One last thought on all this, I'm going to give up then because I'm not thinking very clearly today. I think the importance of the questions that Holmsey and Scavo have raised is so great that actually, the next thing the scientists should be studying and testing, rapidly and without having to publish right away, is the prevalence of XMRV in cohorts with a variety of other conditions. That would actually give us far more information than doing more testing on PWCs. WPI and CDC should probably be testing for the levels of antibodies in people with HIV, people with alzheimer's, people with other autism, etc etc. The results of all those tests would allow us to draw more conclusions than almost anything else. But at the end of the day, the cause-and-effect arguments are liable to remain tough to pin down rigorously, I'm afraid. You'll probably still have to pay your money and take your choice...

Couldn't have put it any better myself, what a brilliantly thought out and well written post. I only raise questions as I try and distant myself from having CFS and think about matters objectively - ultimately most people with ME, me included, I suspect would love for XMRV to be the root cause just so we could stop wasting all this time and treat the critter after waiting around for decades!!! Having posted earlier myself about the prevalence of XMRV in other immunosupressed groups it did occur to me that due to the depth that other conditions, such as HIV, are studied that chances are they would have found out about XMRV over in that arena by now.
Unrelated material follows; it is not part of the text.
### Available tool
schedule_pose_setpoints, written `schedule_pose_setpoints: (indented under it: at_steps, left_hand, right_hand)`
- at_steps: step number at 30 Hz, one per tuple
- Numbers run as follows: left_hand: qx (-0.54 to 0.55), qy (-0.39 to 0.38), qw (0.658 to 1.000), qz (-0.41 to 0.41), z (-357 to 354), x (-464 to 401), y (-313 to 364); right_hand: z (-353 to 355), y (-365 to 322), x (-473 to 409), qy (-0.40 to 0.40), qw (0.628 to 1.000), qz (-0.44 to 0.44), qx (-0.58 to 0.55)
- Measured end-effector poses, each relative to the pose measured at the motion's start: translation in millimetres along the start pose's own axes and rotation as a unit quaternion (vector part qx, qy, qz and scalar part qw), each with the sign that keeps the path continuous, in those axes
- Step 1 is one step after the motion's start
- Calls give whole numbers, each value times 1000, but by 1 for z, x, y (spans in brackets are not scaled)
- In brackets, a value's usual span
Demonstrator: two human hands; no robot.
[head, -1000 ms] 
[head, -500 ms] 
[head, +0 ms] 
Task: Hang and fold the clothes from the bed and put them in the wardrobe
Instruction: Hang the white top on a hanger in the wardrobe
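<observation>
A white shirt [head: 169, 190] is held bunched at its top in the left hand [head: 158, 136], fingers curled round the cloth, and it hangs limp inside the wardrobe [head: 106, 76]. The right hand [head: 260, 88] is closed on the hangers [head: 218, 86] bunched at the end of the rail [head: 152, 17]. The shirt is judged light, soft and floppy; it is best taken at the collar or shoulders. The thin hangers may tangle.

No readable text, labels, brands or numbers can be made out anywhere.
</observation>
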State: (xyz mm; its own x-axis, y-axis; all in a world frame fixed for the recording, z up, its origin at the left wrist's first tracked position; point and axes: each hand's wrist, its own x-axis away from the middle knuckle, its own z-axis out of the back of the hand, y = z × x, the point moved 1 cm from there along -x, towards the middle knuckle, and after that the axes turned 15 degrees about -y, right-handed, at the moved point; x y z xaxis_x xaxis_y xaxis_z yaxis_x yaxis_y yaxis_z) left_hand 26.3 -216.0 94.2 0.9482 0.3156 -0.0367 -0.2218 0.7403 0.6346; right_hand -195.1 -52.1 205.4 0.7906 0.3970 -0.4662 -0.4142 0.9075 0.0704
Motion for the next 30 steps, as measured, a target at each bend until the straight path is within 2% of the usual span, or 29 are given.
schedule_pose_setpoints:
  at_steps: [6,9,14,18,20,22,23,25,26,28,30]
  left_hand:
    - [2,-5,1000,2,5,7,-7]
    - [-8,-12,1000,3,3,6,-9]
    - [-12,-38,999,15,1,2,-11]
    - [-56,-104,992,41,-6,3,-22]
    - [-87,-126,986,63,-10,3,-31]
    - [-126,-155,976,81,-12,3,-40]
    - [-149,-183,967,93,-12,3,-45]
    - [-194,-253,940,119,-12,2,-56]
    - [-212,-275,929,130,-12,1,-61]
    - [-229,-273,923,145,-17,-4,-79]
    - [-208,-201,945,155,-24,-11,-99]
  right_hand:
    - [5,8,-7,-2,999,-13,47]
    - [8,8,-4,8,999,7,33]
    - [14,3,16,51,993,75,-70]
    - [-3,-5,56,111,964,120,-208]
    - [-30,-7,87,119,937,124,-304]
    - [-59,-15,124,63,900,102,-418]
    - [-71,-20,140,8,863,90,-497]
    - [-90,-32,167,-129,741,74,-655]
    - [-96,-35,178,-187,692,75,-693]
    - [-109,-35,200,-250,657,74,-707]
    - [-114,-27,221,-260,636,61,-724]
That is of course just conjecture on my part but maybe just maybe hopeful in itself.
 

Holmsey

Senior Member
Messages
286
Location
Scotland, UK
Let's all be friends guys!

Absolutely, I think me and Garcia have worked out that we're actually coming from the same place. I see what you're saying about the weight of evidence for XMRV being causative rather than opportunistic and keeping this short would just go back to what I said when I first posted, Pall, even Gupta and the likes, may not have definitive answers, may not be fully right, but they are perhaps helping unravel why you can go from ill to well or just be a carrier waiting to crash, in either case I'm a big fan of anecdotal success stories when they occur in significant numbers. Anyway go have a well deserved rest, all of this will keep.